The complex interplay between the HBV-infected hepatocyte and the host immune response greatly influences the clinical course of disease and, consequently, strategies for clinical management. CH-B infection generally consists of an initial replicative phase with active liver disease developing during the elimination stage of hepatitis B e antigen (HBeAg)-positive CH-B, which involves HBeAg seroconversion and remission of liver disease. After HBeAg-seroconversion, a number of patients continue to experience active hepatitis due to the selection and persistence of HBV mutants that are unable to express HBeAg, a hallmark of HBeAg-negative CH-B.1 As morbidity and mortality in CH-B are linked to the development of cirrhosis and hepatocellular carcinoma, the goals of antiviral therapy are (1) to induce disease remission, (2) to arrest disease progression to cirrhosis, and (3) to block the sequelae of liver failure and/or hepatocellular carcinoma.
Goals of Antiviral Therapy
Interferon alfa (IFN-), lamivudine (LMV) and adefovir dipivoxil (ADV) are the only approved treatments for CH-B. While these treatments have similar short-term benefits in HBeAg-positive and HBeAg-negative CH-B patients, they have limited long-term efficacy. There is, therefore, a need for new treatment strategies for CH-B that can overcome some of these limitations. Several anti-HBV compounds are currently under evaluation (Table 1).
Table 1. Therapeutic Agents Available for Treating HBV Infections
  Some of these including entecavir, emtricitabine (the 5-fluorinated derivative of LMV), clevudine (L-FMAU),3,4 and other L-nucleosides such as L-deoxythymidine (L-dT), are at various stages of clinical trials.

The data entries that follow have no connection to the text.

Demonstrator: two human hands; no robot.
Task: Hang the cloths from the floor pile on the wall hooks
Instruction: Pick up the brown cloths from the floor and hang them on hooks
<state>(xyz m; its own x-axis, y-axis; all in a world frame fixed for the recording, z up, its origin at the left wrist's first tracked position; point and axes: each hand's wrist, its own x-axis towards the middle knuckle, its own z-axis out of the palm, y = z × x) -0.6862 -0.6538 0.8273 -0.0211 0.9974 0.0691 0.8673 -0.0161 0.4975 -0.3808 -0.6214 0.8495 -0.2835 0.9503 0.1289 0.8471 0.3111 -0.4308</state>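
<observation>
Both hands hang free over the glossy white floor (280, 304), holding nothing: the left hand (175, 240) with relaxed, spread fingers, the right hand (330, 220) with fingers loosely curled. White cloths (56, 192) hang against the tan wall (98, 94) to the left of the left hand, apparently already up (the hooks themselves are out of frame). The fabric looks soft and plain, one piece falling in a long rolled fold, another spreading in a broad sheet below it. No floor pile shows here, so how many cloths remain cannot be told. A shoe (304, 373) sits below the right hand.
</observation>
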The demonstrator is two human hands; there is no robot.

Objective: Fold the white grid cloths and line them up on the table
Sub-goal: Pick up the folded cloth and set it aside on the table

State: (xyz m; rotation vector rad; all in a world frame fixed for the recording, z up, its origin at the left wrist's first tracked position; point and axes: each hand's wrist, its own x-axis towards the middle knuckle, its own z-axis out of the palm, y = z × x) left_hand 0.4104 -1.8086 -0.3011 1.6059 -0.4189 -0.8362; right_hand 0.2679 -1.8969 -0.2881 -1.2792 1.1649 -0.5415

The efficacy of immunomodulatory approaches such as interleukin 2 (IL-2), IFN-y, thymosin or vaccine-based therapies have either been disappointing or have produced conflicting results. Therapeutic and DNA vaccine approaches, although theoretically attractive, have not progressed beyond clinical trials. Two pegylated interferons, PEG-IFN-2b (Peg-Intron) and PEG-IFN-2a (Pegasys), which have shown promise for the treatment of chronic hepatitis C,9 are currently being evaluated for CH-B. The future development of these approaches should provide clinicians with more therapeutic options.
While new therapeutic agents for CH-B are on the horizon, issues such as long-term efficacy and drug resistance will continue to pose challenges in patient management. Furthermore, it is not known whether combinations of antivirals and immunomodulatory agents will improve the clinical end points for CH-B.
Viral Life Cycle: where are the new targets?
The mature HBV virion is composed of a nucleocapsid core surrounded by a lipid bilayer incorporating the viral surface proteins. Residing within the nucleocapsid is the compact 3.2-kb partially double-stranded DNA genome that exists in a relaxed circular configuration with the genetic information organized into overlapping but frame-shifted open reading frames coding for the surface (L, M, S), core, precore (HBeAg), polymerase (pol), and the X proteins. An understanding of the HBV life cycle is crucial for the identification of potential antiviral targets.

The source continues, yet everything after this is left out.